The moves are the latest examples of vehicle companies rapidly transforming their businesses as they eschew the internal combustion engine in favor of batteries.
Daimler this month said that it would spin off its trucks unit after more than a century of keeping it under the same roof as its vehicle operations, while Volkswagen AG is mulling a possible listing of Porsche AG.
Volvo might seek a listing of its own after deciding against a merger with Geely.
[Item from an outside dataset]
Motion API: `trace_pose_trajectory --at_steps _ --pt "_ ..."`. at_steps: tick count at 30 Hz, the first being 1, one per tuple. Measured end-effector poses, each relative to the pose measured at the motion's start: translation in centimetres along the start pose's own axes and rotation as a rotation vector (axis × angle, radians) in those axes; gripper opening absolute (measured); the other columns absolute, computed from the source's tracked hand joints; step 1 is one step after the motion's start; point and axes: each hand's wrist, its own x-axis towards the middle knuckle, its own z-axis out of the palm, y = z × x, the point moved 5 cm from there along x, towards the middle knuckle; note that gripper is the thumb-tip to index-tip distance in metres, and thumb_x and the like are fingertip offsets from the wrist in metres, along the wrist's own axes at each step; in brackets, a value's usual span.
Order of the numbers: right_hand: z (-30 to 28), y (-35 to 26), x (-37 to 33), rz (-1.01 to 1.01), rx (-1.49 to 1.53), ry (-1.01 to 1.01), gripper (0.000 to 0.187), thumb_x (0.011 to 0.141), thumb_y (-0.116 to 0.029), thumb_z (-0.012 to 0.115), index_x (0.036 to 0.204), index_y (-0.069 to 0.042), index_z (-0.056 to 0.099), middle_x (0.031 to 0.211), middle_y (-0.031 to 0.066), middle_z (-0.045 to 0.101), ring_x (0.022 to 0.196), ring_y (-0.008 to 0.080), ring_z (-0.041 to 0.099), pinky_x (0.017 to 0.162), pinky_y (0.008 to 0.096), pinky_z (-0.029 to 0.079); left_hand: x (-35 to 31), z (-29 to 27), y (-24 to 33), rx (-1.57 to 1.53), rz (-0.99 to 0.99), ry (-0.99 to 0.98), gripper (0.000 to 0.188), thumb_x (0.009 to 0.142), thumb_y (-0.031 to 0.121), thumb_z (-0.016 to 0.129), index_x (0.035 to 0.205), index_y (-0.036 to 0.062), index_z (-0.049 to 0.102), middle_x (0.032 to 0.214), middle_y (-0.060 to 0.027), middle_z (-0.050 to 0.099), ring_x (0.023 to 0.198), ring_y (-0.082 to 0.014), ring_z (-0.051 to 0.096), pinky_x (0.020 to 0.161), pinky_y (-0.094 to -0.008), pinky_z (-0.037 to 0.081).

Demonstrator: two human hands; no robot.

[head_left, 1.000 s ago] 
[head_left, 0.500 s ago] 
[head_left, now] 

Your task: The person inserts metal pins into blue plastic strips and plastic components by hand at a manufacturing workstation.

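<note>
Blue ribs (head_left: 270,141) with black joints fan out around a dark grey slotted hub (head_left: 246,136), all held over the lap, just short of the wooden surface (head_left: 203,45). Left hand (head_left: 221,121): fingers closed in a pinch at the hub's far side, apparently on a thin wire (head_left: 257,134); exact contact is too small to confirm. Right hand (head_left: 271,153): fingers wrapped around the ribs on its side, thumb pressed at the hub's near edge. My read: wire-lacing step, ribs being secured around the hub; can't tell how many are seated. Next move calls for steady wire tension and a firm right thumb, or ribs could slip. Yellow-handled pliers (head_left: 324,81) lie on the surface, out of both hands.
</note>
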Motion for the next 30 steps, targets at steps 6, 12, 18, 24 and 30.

It tabled plans for an initial public offering (IPO) in 2018 after early feedback from investors indicated that they would have assigned the company a lower-than-expected valuation.
“It’s important to have the possibility to reach out to equity markets as a standalone company,” Samuelsson said.
No decision has been made on a renewed IPO push.
Geely’s parent company, Zhejiang Geely Holding Group Co (浙江吉利控股), acquired Volvo from Ford Motor Co for US$1.8 billion in 2010, when the US automaker was recovering from the global financial crisis.
Bloomberg Intelligence analysts in December last year estimated that Volvo could be valued in the range of US$8.1 billion to US$11.6 billion.
Li has been forging ties with a vast array of companies to stay abreast of the two great shifts hitting the industry: electrification and automation.
In less than a month earlier this year, Geely agreed to pacts with Baidu Inc (百度), Hon Hai Precision Industry Co (鴻海精密) and Tencent Holdings Ltd (騰訊).